Subtopic 1: Python Interactive Shell

  • Description: The Python Interactive Shell (also known as the Python REPL) is an environment where you can execute Python commands line-by-line and see results immediately. It’s a quick tool for testing small snippets of code and experimenting with language features.
  • How to Access:
    • Open a terminal or command prompt.
    • Type python (or python3 on some systems), and press Enter.
  • Example:
    >>> print("Hello, World!")
    Hello, World!
    >>> 2 + 3
    5
    >>> name = "Vijay"
    >>> f"Hello, {name}"
    'Hello, Vijay'
    
  • Common Use Cases:
    • Testing individual functions or statements.
    • Quick debugging of code snippets.
    • Exploring Python libraries and syntax in a low-setup environment.

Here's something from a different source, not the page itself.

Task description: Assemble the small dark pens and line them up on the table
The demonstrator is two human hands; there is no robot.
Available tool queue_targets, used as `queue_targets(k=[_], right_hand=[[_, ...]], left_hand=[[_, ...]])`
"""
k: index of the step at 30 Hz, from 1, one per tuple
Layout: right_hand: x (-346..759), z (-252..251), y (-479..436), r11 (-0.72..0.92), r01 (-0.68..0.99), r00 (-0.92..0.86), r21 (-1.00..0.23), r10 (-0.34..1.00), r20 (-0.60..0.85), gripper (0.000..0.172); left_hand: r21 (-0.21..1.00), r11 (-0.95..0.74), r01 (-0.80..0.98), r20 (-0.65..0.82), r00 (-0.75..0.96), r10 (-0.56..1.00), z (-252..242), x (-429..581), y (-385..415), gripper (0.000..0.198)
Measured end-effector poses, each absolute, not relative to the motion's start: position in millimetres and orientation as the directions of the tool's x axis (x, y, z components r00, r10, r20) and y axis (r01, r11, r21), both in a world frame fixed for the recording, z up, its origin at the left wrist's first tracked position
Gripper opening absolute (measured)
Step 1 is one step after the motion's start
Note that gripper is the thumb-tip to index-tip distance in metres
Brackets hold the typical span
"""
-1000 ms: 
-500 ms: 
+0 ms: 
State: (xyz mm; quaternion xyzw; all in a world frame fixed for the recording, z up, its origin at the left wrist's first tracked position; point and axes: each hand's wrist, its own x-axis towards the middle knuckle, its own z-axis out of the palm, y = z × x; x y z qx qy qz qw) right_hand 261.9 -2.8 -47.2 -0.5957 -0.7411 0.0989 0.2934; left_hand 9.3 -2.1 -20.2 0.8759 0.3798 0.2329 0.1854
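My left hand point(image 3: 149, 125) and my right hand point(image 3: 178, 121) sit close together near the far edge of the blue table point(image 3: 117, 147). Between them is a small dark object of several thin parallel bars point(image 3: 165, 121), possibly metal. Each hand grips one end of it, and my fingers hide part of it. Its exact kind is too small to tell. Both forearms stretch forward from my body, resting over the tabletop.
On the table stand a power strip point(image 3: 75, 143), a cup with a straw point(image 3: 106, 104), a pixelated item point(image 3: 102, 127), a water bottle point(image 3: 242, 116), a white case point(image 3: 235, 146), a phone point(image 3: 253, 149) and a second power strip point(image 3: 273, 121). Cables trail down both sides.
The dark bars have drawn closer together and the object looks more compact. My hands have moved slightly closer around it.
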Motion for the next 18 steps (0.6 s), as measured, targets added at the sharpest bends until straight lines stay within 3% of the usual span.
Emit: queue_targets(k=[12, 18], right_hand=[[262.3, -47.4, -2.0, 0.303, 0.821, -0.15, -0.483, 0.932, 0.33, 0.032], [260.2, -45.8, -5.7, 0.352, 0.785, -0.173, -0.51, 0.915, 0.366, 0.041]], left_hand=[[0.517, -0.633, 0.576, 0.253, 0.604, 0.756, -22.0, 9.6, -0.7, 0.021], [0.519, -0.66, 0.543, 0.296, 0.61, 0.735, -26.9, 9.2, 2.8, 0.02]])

Subtopic 2: Running Python Scripts from the Command Line

  • Description: For larger scripts or when building applications, you’ll typically save code in .py files and run them as scripts. This is especially useful for full applications or larger projects.
  • How to Run a Script:
    • Write your code in a text editor and save it with a .py extension, such as hello.py.
    • Open a terminal, navigate to the directory where the file is saved, and run:
      python hello.py  # Use python3 hello.py if required
      
  • Example (hello.py file):
    def greet(name):
        return f"Hello, {name}!"
    
    if __name__ == "__main__":
        print(greet("Vijay"))
    
  • Command:
    python hello.py
    
    Output:
    Hello, Vijay!
    
  • Common Use Cases:
    • Running standalone scripts or batch processing tasks.
    • Testing modules with the __name__ == "__main__" construct to prevent code from running when imported.

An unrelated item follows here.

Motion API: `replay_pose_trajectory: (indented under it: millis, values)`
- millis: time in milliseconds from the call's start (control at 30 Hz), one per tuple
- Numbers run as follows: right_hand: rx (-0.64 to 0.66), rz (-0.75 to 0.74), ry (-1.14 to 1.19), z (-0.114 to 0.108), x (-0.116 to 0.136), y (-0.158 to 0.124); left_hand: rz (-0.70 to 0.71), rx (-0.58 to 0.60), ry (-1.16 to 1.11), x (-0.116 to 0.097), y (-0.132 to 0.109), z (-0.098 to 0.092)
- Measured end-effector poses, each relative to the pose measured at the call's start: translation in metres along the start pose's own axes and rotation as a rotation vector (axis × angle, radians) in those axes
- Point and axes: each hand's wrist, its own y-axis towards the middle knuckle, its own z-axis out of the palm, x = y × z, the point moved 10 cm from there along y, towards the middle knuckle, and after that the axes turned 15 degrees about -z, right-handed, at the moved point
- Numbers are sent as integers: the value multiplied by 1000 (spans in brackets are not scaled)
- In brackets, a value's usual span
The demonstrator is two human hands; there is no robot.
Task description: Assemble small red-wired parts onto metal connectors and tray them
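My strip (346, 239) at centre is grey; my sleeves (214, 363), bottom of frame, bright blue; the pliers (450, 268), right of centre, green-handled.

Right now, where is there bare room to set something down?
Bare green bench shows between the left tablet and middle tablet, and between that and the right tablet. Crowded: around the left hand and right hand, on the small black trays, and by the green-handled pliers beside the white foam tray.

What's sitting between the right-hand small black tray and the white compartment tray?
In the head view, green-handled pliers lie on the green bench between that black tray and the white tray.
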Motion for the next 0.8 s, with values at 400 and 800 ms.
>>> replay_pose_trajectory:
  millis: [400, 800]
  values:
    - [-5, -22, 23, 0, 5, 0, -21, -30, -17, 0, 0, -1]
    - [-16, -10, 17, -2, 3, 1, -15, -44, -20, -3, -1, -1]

Subtopic 3: Integrated Development Environments (IDEs) and Text Editors

  • Description: IDEs and advanced text editors provide a full-featured environment for writing, debugging, and managing Python code. IDEs are especially useful for larger projects due to features like syntax highlighting, debugging tools, and integrated terminal.
  • Popular IDEs and Editors:
    • VS Code:
      • Install the Python extension to add support for syntax highlighting, linting, IntelliSense, and integrated terminal.
      • Example: Open a .py file in VS Code, press F5 to run and debug the code.
    • PyCharm:
      • Built specifically for Python with features like code completion, refactoring, and built-in support for virtual environments.
      • Example: Open a project, right-click a file, and select Run or Debug.
    • Text Editors:
      • Sublime Text and Atom are popular for lightweight coding needs. Use plugins to add Python support.
  • Common Use Cases:
    • IDEs are beneficial for large-scale application development.
    • Text editors are great for smaller scripts or quick changes.

Subtopic 4: Jupyter Notebooks and Python

  • Description: Jupyter Notebooks provide an interactive environment where code, markdown, and visualizations can all be combined in a single document. This is widely used in data science, machine learning, and educational contexts.
  • Setting Up Jupyter Notebooks:
    • Install Jupyter with pip install notebook.
    • Launch Jupyter by typing jupyter notebook in the terminal.
  • Example:
    • Open Jupyter and create a new Python notebook.
    • Enter code in a cell:
      # Cell 1
      name = "Vijay"
      f"Hello, {name}"
      
    • Press Shift + Enter to execute, and it will display:
      'Hello, Vijay'
      
    • Other Features:
      • Markdown cells: Use # to create headings, * for bullet points, and other markdown syntax for formatted text.
      • Data Visualizations: Libraries like Matplotlib and Seaborn can be used to create inline visualizations.
  • Common Use Cases:
    • Analyzing data and creating data visualizations.
    • Writing tutorials or sharing code snippets with explanations.
    • Prototyping code with quick feedback and inline outputs.